Critical Overview

The Transient Artifact and Continuous Learning System (TACLS), developed by the National Weather Service (NWS), University of California San Diego (UCSD), and NASA, has entered pilot phase for flash flood prediction. Currently limited to California, the system will expand to all 122 NWS forecast offices nationwide.
Core Facts:
- Technical stack: Global Navigation Satellite System (GNSS) moisture sensing + Long Short-Term Memory (LSTM) neural network
- Developers: UCSD (project lead Yehuda Bock), NASA, NWS (operations)
- Training data: Years of GNSS atmospheric measurements, atmospheric river records, precipitation logs, and historical flash flood warnings
- Scope: California only at launch; nationwide rollout planned
Technical Foundations and an Unexpected Statistic

TACLS leverages a clever repurposing: GNSS networks, originally designed for earthquake monitoring, detect atmospheric water vapor through signal delay between satellites and ground sensors. Higher atmospheric moisture = longer signal travel time, quantified as ‘precipitable water’—a real-time metric of what’s actually happening in the atmosphere before storms form.
This contrasts sharply with legacy systems relying on rain gauges and radar, which only trigger alerts after precipitation begins.
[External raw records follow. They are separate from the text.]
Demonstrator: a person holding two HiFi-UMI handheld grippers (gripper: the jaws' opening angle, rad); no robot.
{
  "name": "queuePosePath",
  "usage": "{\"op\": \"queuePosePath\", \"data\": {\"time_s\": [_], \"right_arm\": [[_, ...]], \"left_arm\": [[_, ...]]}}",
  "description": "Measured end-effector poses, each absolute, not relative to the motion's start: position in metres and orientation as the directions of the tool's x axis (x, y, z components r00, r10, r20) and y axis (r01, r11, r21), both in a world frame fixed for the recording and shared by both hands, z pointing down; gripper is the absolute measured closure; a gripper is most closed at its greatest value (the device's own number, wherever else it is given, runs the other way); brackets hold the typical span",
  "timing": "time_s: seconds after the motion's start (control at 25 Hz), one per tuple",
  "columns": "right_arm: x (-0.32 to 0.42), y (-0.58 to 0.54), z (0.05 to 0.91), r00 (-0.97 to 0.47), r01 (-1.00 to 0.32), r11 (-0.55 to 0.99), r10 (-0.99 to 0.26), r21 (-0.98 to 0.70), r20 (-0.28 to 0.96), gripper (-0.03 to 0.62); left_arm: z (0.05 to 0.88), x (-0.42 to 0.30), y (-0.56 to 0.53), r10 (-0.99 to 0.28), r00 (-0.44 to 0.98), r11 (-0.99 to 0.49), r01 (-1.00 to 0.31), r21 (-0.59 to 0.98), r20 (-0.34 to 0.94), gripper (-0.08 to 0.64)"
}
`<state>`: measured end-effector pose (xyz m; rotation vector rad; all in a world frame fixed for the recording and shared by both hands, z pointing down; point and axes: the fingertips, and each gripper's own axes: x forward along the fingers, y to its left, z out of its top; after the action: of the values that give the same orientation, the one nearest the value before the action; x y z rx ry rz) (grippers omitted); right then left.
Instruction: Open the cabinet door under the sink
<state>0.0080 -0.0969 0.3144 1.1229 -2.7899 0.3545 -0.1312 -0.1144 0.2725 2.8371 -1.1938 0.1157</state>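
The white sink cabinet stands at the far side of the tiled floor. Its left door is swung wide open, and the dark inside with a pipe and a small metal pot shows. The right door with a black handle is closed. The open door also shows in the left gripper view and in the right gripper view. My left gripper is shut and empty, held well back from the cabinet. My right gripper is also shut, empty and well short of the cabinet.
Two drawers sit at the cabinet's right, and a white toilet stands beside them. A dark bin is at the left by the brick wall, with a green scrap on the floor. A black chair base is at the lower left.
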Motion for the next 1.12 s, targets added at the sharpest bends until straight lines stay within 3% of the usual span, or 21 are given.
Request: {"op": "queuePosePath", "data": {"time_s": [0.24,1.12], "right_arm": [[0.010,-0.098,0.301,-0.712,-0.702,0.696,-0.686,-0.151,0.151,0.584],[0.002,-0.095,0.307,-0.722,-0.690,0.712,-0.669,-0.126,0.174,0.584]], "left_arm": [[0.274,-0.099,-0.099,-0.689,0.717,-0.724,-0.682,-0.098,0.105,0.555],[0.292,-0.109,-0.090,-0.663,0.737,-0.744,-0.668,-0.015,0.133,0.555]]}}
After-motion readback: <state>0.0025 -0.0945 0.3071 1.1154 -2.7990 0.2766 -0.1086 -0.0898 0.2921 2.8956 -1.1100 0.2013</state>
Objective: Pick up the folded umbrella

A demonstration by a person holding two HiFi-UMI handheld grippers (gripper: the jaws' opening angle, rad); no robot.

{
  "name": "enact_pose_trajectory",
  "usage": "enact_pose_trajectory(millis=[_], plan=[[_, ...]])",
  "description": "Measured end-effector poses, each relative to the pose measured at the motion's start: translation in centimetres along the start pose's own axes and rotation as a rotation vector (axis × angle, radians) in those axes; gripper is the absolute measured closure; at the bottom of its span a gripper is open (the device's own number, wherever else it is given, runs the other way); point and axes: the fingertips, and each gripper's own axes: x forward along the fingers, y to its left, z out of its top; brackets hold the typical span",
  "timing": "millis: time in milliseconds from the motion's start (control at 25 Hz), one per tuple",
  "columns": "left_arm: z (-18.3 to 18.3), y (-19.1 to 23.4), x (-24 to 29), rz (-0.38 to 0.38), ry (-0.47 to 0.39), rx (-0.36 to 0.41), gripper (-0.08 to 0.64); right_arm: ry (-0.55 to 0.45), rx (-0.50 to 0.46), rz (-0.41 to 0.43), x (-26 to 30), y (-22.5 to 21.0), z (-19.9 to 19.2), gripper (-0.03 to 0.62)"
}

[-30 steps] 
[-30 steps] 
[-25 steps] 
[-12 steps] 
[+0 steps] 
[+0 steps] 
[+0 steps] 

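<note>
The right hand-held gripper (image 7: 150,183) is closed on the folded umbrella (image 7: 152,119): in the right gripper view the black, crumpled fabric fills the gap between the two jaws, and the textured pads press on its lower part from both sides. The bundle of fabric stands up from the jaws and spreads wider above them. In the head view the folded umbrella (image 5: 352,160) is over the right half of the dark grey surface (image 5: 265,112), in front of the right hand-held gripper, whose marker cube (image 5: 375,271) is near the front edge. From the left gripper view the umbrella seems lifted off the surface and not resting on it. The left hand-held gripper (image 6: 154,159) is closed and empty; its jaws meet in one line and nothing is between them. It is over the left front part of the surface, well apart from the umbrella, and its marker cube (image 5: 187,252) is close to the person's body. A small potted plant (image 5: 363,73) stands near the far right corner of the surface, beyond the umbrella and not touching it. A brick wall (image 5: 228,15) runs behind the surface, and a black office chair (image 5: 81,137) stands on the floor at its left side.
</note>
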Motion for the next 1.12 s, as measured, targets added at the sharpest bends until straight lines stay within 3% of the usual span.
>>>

As project lead Yehuda Bock explains: ‘Once there’s precipitation, you’re already in the event itself.’
A revealing inefficiency: In areas with sparse infrastructure like deserts, rain gauges are scarce (NWS admits coverage gaps exist), yet GNSS ground stations are more plentiful. This creates accidental parity—low-population high-risk zones gain better monitoring not through new hardware, but by reusing existing geodetic infrastructure.
Senior hydrologist Jayme Laber notes TACLS validates forecast models: rather than trusting predictions blindly, forecasters compare model output with real-time moisture observations to adjust timing and severity assessments.
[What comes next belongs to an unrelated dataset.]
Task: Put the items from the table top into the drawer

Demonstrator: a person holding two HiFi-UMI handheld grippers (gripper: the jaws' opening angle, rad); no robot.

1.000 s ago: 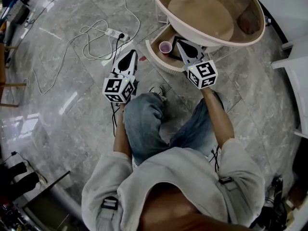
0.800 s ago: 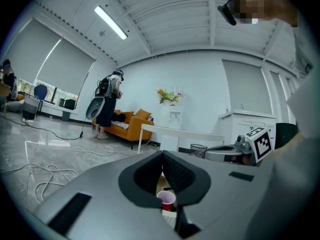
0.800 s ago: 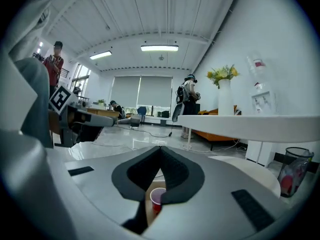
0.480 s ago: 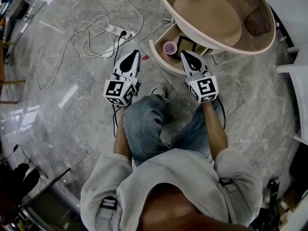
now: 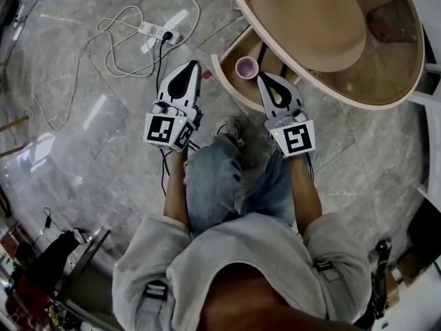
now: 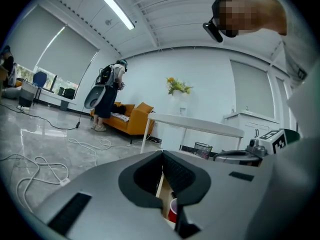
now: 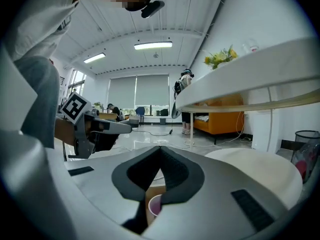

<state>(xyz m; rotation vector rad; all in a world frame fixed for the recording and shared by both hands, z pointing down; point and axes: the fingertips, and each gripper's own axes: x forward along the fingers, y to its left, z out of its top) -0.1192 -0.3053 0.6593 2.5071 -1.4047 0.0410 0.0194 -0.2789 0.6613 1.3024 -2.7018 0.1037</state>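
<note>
Drawer (image 5: 222, 83) at the round table's (image 5: 310, 19) edge holds a pink cup (image 5: 245, 66), with left hand-held gripper (image 5: 191, 65) and right hand-held gripper (image 5: 262, 76) closed, empty.

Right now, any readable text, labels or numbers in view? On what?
No readable words or numbers.
Marker cube of the left claw: black-and-white square pattern, no letters.
Marker cube of the right claw: likewise a pattern only.
pink cup: no print visible.
power strip: too small to tell.
</note>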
Integration into Existing Warning Protocols
TACLS augments but does not replace NWS’s established alert hierarchy. NWS defines a flash flood as occurring within six hours of heavy rainfall. Three alert levels guide response:
- Watch: Issued 12–48 hours ahead, prompting emergency teams to review evacuation plans, pre-deploy sandbags and barriers
- Advisory: Nuisance-level flooding unlikely to threaten life or property
- Warning: Imminent danger—risk of being swept away or struck by floating vehicles
The LSTM model processes GNSS-derived moisture trends against historical thresholds calibrated for local soil and terrain. These thresholds, codified in NWS flash flood guidance, specify exactly how much rain in how long triggers danger in a given area. The neural network excels at recognizing patterns in time-sensitive atmospheric changes during storm development.
Practical Guidance for Stakeholders

- Ideal adopters: Western arid/semi-arid states (California, Nevada, Utah) where sparse rain gauges create monitoring gaps but GNSS coverage remains strong; mountainous regions with narrow valleys where flash floods develop in minutes
- Best to wait: General public—no action required, as alerts flow through standard NWS channels regardless of underlying technology; low-risk flat regions with dense gauge networks may see marginal incremental benefit initially
In Closing
Flash floods rank as the second-deadliest weather event in the U.S. (deadliest globally), and current systems often deliver warnings too late for meaningful action. TACLS marks a pivotal shift: From reactive forecasting to proactive detection, buying critical hours instead of minutes. In an era of intensifying extreme rainfall due to climate change, such software-layer innovations—deployable without new infrastructure—offer scalable life-saving potential.